▶ THE TASK
Reproduce the whole listing exactly.
(Beginning of RECORDED INFORMATION)
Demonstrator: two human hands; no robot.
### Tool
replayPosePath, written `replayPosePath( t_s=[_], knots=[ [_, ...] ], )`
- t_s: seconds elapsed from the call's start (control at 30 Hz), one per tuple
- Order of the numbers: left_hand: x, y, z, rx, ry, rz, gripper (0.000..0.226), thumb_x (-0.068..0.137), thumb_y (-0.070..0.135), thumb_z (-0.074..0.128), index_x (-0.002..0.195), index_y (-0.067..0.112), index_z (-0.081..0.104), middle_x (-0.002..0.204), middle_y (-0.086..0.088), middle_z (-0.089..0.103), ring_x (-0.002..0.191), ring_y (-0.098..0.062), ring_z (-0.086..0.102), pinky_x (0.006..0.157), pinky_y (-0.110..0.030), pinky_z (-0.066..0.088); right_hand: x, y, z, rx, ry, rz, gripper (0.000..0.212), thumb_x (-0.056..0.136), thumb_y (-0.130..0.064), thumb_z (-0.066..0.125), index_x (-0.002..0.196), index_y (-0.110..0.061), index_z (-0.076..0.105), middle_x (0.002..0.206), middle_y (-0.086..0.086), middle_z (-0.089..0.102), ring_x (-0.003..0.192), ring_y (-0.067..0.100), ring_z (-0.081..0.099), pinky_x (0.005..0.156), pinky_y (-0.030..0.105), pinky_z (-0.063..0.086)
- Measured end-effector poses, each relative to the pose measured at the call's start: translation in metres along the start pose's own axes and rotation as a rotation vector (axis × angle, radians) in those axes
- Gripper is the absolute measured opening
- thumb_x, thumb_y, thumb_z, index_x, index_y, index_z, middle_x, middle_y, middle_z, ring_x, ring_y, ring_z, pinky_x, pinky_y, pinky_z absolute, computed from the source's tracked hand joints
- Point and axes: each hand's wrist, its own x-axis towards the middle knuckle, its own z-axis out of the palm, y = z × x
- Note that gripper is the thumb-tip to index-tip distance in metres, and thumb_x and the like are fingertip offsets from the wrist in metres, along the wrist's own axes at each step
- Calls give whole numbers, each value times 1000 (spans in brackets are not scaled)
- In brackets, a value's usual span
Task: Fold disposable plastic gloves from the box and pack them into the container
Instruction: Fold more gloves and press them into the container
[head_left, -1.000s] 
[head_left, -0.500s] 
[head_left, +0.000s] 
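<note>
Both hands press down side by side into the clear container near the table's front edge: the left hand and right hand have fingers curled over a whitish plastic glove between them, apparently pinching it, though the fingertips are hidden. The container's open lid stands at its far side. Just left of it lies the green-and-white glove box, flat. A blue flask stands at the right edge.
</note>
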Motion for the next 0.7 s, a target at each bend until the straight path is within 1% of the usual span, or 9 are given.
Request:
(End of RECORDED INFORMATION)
▶ ANSWER FOR THIS EXERCISE
Demonstrator: two human hands; no robot.
### Tool
replayPosePath, written `replayPosePath( t_s=[_], knots=[ [_, ...] ], )`
- t_s: seconds elapsed from the call's start (control at 30 Hz), one per tuple
- Order of the numbers: left_hand: x, y, z, rx, ry, rz, gripper (0.000..0.226), thumb_x (-0.068..0.137), thumb_y (-0.070..0.135), thumb_z (-0.074..0.128), index_x (-0.002..0.195), index_y (-0.067..0.112), index_z (-0.081..0.104), middle_x (-0.002..0.204), middle_y (-0.086..0.088), middle_z (-0.089..0.103), ring_x (-0.002..0.191), ring_y (-0.098..0.062), ring_z (-0.086..0.102), pinky_x (0.006..0.157), pinky_y (-0.110..0.030), pinky_z (-0.066..0.088); right_hand: x, y, z, rx, ry, rz, gripper (0.000..0.212), thumb_x (-0.056..0.136), thumb_y (-0.130..0.064), thumb_z (-0.066..0.125), index_x (-0.002..0.196), index_y (-0.110..0.061), index_z (-0.076..0.105), middle_x (0.002..0.206), middle_y (-0.086..0.086), middle_z (-0.089..0.102), ring_x (-0.003..0.192), ring_y (-0.067..0.100), ring_z (-0.081..0.099), pinky_x (0.005..0.156), pinky_y (-0.030..0.105), pinky_z (-0.063..0.086)
- Measured end-effector poses, each relative to the pose measured at the call's start: translation in metres along the start pose's own axes and rotation as a rotation vector (axis × angle, radians) in those axes
- Gripper is the absolute measured opening
- thumb_x, thumb_y, thumb_z, index_x, index_y, index_z, middle_x, middle_y, middle_z, ring_x, ring_y, ring_z, pinky_x, pinky_y, pinky_z absolute, computed from the source's tracked hand joints
- Point and axes: each hand's wrist, its own x-axis towards the middle knuckle, its own z-axis out of the palm, y = z × x
- Note that gripper is the thumb-tip to index-tip distance in metres, and thumb_x and the like are fingertip offsets from the wrist in metres, along the wrist's own axes at each step
- Calls give whole numbers, each value times 1000 (spans in brackets are not scaled)
- In brackets, a value's usual span
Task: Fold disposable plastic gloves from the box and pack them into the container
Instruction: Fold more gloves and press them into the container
[head_left, -1.000s] 
[head_left, -0.500s] 
[head_left, +0.000s] 
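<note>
Both hands press down side by side into the clear container near the table's front edge: the left hand and right hand have fingers curled over a whitish plastic glove between them, apparently pinching it, though the fingertips are hidden. The container's open lid stands at its far side. Just left of it lies the green-and-white glove box, flat. A blue flask stands at the right edge.
</note>
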Motion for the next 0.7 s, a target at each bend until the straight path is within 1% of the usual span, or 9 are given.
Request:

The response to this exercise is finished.